_Task instructions_
Using the records that appear below, write out exactly the lines from the one with "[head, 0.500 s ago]" through the one with "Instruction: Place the", keeping both end lines.

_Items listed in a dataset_
· · · · ·
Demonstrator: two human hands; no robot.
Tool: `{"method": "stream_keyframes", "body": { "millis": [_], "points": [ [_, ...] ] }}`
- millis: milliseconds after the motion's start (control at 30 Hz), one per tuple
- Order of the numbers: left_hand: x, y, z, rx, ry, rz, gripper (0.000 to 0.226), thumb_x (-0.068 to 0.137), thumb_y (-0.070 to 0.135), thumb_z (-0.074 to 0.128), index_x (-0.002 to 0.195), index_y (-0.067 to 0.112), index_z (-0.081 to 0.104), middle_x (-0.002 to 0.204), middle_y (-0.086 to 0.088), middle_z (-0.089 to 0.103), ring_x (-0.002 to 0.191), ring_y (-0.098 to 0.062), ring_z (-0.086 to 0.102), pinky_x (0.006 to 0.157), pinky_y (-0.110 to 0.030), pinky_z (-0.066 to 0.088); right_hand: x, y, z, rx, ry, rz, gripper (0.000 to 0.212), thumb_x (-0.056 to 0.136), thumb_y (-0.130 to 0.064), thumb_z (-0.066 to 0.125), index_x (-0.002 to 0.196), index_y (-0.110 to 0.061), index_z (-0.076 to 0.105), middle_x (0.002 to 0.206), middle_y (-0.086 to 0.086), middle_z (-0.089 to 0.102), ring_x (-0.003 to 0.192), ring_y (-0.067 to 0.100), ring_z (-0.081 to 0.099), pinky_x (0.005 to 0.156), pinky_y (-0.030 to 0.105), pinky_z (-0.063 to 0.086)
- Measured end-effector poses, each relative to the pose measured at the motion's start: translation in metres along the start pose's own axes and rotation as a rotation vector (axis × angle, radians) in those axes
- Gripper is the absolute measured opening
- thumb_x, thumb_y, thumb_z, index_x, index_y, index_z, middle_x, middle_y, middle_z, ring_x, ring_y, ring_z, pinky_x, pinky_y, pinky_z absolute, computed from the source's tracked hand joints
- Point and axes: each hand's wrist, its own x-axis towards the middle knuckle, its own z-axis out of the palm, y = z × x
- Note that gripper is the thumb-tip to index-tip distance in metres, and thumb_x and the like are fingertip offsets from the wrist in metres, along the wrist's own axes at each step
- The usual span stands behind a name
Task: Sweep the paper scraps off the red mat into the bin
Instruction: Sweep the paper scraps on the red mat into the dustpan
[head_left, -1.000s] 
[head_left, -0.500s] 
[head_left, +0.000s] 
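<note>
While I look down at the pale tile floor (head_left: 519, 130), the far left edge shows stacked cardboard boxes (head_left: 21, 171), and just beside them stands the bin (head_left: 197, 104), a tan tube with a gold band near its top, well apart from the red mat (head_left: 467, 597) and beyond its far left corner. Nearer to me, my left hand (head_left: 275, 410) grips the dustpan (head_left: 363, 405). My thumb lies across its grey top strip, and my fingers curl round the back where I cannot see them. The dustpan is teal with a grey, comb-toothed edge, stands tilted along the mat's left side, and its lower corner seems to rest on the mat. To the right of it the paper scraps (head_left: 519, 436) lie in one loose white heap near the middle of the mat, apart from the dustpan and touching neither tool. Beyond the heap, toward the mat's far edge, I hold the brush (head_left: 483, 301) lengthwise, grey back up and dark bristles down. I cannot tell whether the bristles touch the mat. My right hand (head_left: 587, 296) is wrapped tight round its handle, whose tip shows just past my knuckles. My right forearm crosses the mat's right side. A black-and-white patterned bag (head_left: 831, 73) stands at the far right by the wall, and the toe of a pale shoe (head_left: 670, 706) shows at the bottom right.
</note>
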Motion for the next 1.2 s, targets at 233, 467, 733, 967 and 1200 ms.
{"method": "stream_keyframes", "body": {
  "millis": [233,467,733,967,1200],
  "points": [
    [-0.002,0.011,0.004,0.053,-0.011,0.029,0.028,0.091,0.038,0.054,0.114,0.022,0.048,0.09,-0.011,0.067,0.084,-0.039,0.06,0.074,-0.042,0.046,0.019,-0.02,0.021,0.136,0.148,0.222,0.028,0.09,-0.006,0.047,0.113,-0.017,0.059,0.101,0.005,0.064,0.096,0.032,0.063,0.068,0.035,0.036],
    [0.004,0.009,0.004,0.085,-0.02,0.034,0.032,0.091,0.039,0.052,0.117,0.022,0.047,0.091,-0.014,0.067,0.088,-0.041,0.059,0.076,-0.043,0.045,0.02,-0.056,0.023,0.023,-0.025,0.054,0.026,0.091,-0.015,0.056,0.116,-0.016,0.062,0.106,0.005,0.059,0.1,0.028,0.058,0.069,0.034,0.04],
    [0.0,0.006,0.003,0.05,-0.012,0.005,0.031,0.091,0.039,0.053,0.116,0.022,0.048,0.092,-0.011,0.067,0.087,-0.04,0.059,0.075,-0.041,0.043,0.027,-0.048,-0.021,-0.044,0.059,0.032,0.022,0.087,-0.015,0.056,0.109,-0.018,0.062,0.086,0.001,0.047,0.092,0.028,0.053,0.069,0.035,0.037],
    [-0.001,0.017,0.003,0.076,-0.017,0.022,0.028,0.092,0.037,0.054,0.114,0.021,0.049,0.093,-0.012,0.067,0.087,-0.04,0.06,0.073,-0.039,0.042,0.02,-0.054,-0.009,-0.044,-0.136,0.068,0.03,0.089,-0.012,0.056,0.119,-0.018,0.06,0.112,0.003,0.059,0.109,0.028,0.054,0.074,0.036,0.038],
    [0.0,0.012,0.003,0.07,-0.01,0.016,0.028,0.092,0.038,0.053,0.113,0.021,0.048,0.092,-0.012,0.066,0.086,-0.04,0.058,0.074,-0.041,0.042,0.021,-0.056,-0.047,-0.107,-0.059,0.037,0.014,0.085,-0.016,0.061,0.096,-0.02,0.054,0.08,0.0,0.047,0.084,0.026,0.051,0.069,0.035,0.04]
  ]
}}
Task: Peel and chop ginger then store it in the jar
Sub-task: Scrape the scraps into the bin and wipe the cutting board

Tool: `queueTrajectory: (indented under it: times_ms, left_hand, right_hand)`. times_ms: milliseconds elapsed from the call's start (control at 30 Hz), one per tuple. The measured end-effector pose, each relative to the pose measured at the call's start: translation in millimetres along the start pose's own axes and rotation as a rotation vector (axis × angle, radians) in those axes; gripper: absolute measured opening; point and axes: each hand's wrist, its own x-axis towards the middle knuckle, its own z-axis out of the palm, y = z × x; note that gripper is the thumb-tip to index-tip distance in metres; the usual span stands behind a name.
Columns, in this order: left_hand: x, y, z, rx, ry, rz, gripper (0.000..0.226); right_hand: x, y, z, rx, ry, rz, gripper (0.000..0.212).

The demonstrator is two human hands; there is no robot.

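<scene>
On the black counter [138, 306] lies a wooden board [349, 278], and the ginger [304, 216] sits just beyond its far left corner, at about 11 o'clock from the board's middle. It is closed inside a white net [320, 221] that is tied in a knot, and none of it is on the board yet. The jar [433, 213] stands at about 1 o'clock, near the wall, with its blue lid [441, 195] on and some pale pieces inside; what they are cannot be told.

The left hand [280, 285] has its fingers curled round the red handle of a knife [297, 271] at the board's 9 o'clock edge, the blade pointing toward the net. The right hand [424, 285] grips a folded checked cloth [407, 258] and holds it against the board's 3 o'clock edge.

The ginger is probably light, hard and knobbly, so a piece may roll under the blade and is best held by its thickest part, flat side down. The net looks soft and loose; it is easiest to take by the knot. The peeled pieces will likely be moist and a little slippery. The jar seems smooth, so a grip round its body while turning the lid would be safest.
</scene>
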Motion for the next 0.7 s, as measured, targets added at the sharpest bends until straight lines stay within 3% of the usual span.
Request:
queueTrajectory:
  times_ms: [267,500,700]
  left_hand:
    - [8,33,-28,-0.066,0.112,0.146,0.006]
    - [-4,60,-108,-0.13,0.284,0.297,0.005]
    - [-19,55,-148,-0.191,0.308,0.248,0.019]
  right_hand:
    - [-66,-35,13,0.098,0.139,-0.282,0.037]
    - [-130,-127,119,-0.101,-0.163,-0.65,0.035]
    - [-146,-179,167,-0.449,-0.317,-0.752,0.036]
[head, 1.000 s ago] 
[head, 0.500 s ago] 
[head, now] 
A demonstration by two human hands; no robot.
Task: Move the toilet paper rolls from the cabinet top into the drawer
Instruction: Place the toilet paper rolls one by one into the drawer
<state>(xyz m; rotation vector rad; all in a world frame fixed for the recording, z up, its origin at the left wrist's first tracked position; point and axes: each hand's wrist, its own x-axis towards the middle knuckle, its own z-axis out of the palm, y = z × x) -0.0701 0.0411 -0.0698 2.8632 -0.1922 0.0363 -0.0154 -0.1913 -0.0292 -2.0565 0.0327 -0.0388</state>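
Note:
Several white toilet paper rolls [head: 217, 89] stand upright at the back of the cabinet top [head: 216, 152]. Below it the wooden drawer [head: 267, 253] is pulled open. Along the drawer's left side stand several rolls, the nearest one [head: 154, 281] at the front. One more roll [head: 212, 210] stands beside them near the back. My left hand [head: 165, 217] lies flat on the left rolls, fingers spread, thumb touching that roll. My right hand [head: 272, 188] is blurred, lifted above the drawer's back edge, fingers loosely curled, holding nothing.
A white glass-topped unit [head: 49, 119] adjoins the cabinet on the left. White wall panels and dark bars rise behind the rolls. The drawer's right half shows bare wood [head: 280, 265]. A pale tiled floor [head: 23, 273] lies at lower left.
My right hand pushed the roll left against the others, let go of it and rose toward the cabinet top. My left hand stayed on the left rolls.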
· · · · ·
_Answer space_
[head, 0.500 s ago] 
[head, now] 
A demonstration by two human hands; no robot.
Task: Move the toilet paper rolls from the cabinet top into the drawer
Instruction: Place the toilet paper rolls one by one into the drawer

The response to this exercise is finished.